Indeed, as a rough generalization, male identity has been framed during this time as something to chip away at, rather than to expand.
Where women saw their options expanding, men saw theirs as static at best, and on the whole saw their power and control shrinking in some real ways. Many males (pretty understandably actually) became defensive and tried to cling to previous cultural norms and expectations. They saw their power shrinking and no other options opening up to them. And we still see some men doggedly trying to cling to old notions, rather than embrace new cultural ideals in this one regard.
Not many men think fondly about the good old days with regard to the cultural changes in technological advances. Even those who are intentional old school sexist pigs would not want to be boxed in by land lines, black and white TV, no internet, and having to actually go to banks to get cash to pay for things. While that may sound a bit flippant, the point is valid, and it is certainly understandable that men would want to revert to cultural ideals where their identities as men were assumed to be righteous, or at least neutrally okay.
I am coming to the main point soon, I promise. Ah, here we are:
Gendered Trauma Reactions
Feminism is generally seen as freeing women from oppression. This of course has been its main objective. But by its very success in raising our collective consciousnesses , we missed an important factor that was strikingly evident in the “traditional gender norms”. That is: Traditional gender roles divided up trauma based reactions into very neatly gendered “fight or flight” reactions.
Take a look at some typical reactions to danger, and trauma based reactions.
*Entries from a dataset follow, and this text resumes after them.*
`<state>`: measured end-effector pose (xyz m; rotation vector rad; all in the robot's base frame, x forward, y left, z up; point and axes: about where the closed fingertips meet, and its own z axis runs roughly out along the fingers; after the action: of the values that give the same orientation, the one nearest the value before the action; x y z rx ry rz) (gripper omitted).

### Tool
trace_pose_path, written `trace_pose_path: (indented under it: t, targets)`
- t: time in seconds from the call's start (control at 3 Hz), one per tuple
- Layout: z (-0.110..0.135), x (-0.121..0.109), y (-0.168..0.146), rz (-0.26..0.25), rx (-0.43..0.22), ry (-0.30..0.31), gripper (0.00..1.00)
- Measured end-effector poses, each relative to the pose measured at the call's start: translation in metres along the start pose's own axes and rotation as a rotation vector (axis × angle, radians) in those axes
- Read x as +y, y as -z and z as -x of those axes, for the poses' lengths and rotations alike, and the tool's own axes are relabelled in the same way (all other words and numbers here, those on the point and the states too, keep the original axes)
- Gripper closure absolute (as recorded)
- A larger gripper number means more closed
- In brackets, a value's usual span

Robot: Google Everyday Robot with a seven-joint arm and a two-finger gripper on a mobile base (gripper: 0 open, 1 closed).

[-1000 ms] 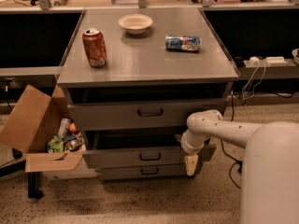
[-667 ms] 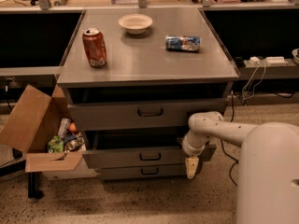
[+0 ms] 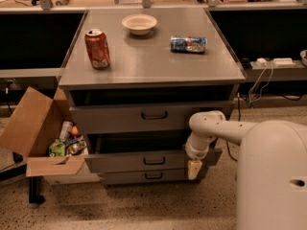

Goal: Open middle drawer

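Cardboard box (image 3: pixel 29 128) sits on the floor at far left, flaps open, tilted, with cans and wrappers (image 3: pixel 67 140) inside. It is just beside the cabinet's left side.

Grey cabinet surface (image 3: pixel 153 66) next. A red soda can (image 3: pixel 97 48) stands upright on its left part. A white bowl (image 3: pixel 139 24) is near the back at centre. A blue packet (image 3: pixel 188 44) lies flat to the right of the bowl. All three are well apart.

Three drawers below. The tall top drawer (image 3: pixel 110 118) has a dark gap above it. The middle drawer (image 3: pixel 120 161) is second down, below the top one, with its loop handle (image 3: pixel 154 161) at centre. It stands partly pulled out, with a dark gap above it and its front forward of the lowest drawer (image 3: pixel 124 177).

The claw (image 3: pixel 194 169) points down at the right end of the middle drawer's front, well apart from the handle. It overlaps the drawer's right edge. Cannot tell whether it touches the front, nor whether it is apart or together. Nothing is seen held in it.

The white arm (image 3: pixel 216 126) bends from the claw to the robot body (image 3: pixel 273 176) at lower right. A power strip (image 3: pixel 276 61) with cords lies on a ledge at the far right.
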<state>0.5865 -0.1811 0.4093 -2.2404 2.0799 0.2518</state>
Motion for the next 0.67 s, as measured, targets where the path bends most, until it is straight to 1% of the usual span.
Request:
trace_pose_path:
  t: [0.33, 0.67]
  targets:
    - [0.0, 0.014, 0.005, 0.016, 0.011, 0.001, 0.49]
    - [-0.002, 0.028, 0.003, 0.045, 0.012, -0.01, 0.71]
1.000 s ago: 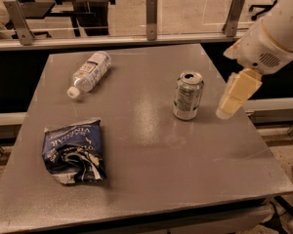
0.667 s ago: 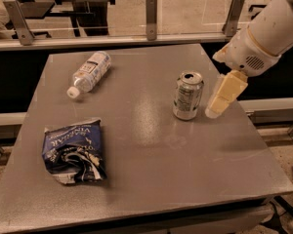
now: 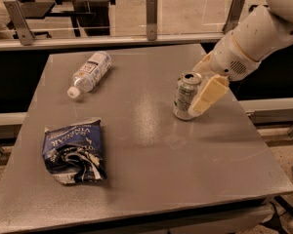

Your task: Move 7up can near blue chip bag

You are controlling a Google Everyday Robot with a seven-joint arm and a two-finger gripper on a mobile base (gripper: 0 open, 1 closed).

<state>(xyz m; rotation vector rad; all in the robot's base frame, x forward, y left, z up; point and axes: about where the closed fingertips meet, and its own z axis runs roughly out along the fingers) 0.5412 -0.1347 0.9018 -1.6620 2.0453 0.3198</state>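
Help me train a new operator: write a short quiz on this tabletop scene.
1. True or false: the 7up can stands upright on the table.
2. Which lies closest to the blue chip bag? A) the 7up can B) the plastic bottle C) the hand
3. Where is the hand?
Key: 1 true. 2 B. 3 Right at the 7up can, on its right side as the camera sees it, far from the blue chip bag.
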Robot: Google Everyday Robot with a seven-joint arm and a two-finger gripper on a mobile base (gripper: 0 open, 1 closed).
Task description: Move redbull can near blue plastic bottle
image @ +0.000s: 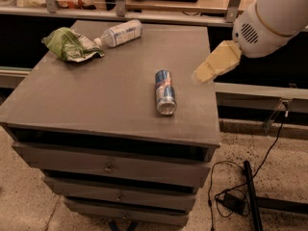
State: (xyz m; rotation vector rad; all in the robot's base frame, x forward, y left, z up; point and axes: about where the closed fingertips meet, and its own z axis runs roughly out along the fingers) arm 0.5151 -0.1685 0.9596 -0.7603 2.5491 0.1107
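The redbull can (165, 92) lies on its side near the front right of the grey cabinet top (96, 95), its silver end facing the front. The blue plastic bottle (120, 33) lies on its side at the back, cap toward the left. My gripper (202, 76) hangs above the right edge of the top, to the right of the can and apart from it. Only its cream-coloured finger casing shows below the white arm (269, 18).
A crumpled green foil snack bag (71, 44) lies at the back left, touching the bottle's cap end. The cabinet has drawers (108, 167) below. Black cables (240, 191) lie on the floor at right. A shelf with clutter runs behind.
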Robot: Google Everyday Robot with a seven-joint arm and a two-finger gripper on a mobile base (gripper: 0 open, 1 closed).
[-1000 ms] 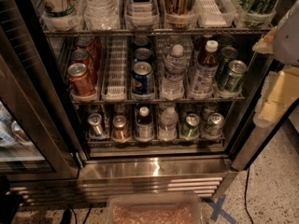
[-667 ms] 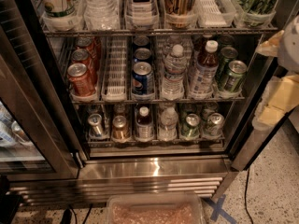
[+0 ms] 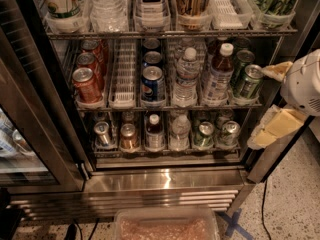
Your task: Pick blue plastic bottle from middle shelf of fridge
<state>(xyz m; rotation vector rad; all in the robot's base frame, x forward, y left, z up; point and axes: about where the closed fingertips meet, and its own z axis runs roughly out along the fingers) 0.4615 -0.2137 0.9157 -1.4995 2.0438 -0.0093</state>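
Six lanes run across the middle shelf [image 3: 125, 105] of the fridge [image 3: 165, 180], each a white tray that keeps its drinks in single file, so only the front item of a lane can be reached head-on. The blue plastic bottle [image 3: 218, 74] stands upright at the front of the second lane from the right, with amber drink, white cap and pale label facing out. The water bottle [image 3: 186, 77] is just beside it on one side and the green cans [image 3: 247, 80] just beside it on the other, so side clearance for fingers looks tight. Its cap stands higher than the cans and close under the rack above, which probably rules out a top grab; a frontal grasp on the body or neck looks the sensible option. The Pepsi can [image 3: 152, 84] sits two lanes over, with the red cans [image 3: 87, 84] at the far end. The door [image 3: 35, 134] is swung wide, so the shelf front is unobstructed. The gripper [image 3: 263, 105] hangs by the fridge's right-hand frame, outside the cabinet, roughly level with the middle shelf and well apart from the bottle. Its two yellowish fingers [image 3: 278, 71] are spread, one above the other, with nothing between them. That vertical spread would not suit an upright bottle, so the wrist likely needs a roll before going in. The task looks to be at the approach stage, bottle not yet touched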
I’ve split the reactions into the traditional notions of “fight or flight”. They line up almost exactly along traditional gender role lines.
“Female” and “Flight” reactions are shown on the left, and “Male” and “Fight” based reactions are shown in the right column:
“Female” Reactions to Danger or Trauma (Flight based reactions)
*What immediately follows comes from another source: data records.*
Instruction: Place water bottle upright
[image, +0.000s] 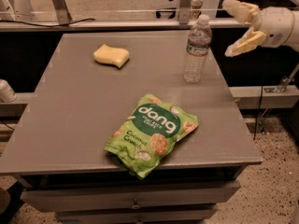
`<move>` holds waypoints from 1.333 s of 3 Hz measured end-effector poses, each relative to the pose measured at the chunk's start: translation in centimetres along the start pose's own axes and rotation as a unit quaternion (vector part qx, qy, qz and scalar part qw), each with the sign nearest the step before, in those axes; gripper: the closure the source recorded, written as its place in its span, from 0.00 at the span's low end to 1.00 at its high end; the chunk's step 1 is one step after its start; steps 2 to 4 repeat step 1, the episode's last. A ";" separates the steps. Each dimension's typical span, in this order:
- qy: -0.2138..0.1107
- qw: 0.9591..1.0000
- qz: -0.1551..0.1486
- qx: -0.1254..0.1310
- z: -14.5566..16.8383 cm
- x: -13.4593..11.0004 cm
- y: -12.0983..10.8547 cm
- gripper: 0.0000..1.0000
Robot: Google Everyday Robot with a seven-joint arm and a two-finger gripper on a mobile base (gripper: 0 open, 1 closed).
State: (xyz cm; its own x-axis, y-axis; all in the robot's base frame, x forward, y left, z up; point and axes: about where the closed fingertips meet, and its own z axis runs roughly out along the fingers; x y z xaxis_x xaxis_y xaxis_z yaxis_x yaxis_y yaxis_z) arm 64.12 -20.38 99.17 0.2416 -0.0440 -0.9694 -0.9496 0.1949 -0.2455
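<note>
The water bottle [196,49] is a clear, ribbed plastic bottle with a white cap and a label band. It stands upright on the grey table [70,111], near the far right edge. My gripper [236,27] is to the right of the bottle and beyond the table's right edge, at about the height of the bottle's cap. Its two pale fingers are spread open and hold nothing. A clear gap separates it from the bottle.
A green bag of dang coconut chips [152,132] lies flat near the table's front edge. A yellow sponge [111,56] lies at the back left. A metal rail and frame legs [117,18] run behind the table. Speckled floor [275,171] lies to the right.
</note>
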 end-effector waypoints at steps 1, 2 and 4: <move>0.010 1.000 -0.021 0.007 -1.8 -1.5 -0.4 0.00; 0.010 1.000 -0.021 0.007 -1.8 -1.5 -0.4 0.00; 0.010 1.000 -0.021 0.007 -1.8 -1.5 -0.4 0.00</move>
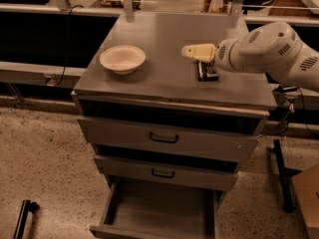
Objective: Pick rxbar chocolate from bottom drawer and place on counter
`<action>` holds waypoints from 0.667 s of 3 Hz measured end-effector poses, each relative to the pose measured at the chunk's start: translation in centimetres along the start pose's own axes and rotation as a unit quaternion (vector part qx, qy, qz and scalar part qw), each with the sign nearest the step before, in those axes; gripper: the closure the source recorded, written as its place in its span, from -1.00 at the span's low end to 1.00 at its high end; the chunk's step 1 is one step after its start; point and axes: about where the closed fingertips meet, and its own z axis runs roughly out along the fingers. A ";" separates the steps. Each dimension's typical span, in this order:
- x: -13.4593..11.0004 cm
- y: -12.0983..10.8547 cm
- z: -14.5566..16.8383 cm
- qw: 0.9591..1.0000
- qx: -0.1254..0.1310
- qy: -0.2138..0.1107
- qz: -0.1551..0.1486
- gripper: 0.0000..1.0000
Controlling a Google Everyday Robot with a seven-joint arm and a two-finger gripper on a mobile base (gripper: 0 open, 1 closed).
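Note:
The rxbar chocolate, a small dark bar with pale markings, lies flat on the counter at its right side. My gripper, with cream fingers on a white arm reaching in from the right, hovers just above and behind the bar. It is open and holds nothing. The bottom drawer is pulled out below, and its grey floor is bare.
A pale bowl stands on the left part of the counter. Two upper drawers with black handles are closed. A black stand leg rises from the speckled floor at the right. A dark rail runs behind the cabinet.

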 end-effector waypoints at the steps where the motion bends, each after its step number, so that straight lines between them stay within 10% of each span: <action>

“Male” Reactions to Danger or Trauma (Fight based reactions)
|Fleeing or shrinking away from any perceived threats||Overpowering any perceived threats|
|Passivity- not seeing other options||Actively creating options (almost always healthy!)|
|Going along with demands in order to feel safe||Needing to exercise power and control in order to feel safe|
|Becoming as small as possible||Looming as large as possible,|
|Hiding-not making waves||Being dominant, insisting on things going your way|
|Losing a sense of self as fully human||Not able to see Others as fully human|
Growing a victim mentality
(more harm is worst possible outcome)
Taking on an aggressor mentality
(being seen as victim is worst possible outcome)
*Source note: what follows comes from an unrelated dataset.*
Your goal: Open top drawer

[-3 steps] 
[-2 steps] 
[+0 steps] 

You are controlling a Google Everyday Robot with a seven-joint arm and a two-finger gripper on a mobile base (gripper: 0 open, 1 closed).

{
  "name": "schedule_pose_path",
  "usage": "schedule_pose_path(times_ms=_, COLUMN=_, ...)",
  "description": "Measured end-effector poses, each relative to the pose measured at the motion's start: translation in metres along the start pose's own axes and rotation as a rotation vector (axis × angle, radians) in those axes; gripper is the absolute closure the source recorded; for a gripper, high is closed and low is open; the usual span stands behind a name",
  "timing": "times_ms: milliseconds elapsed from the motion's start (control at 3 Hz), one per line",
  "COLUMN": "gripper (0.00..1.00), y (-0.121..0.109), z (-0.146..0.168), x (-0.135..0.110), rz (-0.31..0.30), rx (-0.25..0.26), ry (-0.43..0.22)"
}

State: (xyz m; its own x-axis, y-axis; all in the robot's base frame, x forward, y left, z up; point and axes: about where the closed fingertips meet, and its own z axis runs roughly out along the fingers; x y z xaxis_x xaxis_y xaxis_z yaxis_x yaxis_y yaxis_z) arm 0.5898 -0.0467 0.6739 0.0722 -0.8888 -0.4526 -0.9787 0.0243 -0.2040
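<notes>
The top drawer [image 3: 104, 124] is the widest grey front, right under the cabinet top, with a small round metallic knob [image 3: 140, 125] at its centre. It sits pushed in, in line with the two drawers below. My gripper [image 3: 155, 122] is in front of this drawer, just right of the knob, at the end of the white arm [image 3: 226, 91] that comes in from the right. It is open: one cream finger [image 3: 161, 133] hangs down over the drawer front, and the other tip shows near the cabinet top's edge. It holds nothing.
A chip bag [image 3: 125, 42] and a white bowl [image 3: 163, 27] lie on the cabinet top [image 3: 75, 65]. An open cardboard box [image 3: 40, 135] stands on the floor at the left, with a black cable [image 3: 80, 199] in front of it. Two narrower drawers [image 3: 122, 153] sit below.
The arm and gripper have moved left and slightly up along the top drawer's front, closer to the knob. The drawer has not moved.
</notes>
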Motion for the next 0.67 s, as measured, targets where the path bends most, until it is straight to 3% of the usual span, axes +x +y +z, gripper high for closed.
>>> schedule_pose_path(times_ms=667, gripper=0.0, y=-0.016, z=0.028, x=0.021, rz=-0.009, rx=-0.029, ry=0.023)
|Loss of confidence||Puffing up, defensive egotism|
|Self blame||Blames exterior elements|
|Believes self to be weak, incapable||Becomes invulnerable|
|Clings to others||Becomes excessively self sufficient|
Trauma, by definition, creates huge disruptions in people’s lives and how they respond to their environments in the aftermath. These are all typical reactions to danger/trauma, and individuals of any gender can experience any or all of these things as knee jerk responses to trauma.
Having said that, it is truly stunning to see how these reactions correspond so neatly to “traditional” gender norms.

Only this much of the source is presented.